What is required
The required output consists solely of the lines from the top of the listing through the line containing "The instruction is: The", transcribed exactly.

Information provided
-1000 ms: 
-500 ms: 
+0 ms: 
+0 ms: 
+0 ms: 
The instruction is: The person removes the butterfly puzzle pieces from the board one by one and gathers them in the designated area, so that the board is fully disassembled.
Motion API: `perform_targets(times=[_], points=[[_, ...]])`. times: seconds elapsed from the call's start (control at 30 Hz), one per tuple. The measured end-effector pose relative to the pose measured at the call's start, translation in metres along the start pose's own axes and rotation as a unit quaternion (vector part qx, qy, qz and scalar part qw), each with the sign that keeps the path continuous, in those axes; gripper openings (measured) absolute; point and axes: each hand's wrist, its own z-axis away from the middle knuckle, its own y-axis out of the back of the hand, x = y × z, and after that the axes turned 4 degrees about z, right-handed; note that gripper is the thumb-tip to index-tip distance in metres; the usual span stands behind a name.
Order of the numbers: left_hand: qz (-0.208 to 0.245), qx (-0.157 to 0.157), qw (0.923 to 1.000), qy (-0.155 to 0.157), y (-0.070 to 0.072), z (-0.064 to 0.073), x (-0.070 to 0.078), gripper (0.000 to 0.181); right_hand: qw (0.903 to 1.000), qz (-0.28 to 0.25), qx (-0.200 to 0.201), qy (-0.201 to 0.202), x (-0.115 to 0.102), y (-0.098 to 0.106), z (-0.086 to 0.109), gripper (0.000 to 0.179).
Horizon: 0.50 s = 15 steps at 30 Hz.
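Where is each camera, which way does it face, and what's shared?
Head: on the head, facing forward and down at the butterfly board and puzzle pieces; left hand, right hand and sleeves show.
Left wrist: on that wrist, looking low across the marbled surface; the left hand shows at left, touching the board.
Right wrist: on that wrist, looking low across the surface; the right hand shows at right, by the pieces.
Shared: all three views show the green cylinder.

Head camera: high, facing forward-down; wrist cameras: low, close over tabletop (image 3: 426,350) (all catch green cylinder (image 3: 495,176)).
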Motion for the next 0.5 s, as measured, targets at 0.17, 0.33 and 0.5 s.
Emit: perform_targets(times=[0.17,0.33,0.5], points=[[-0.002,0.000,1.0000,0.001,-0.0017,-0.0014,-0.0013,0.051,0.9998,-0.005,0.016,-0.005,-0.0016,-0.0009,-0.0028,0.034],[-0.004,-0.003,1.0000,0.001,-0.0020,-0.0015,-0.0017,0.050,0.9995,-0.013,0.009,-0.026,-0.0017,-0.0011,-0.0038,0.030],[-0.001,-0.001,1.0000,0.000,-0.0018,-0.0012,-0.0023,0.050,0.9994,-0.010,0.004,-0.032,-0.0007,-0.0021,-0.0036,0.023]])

Exercise response
-1000 ms: 
-500 ms: 
+0 ms: 
+0 ms: 
+0 ms: 
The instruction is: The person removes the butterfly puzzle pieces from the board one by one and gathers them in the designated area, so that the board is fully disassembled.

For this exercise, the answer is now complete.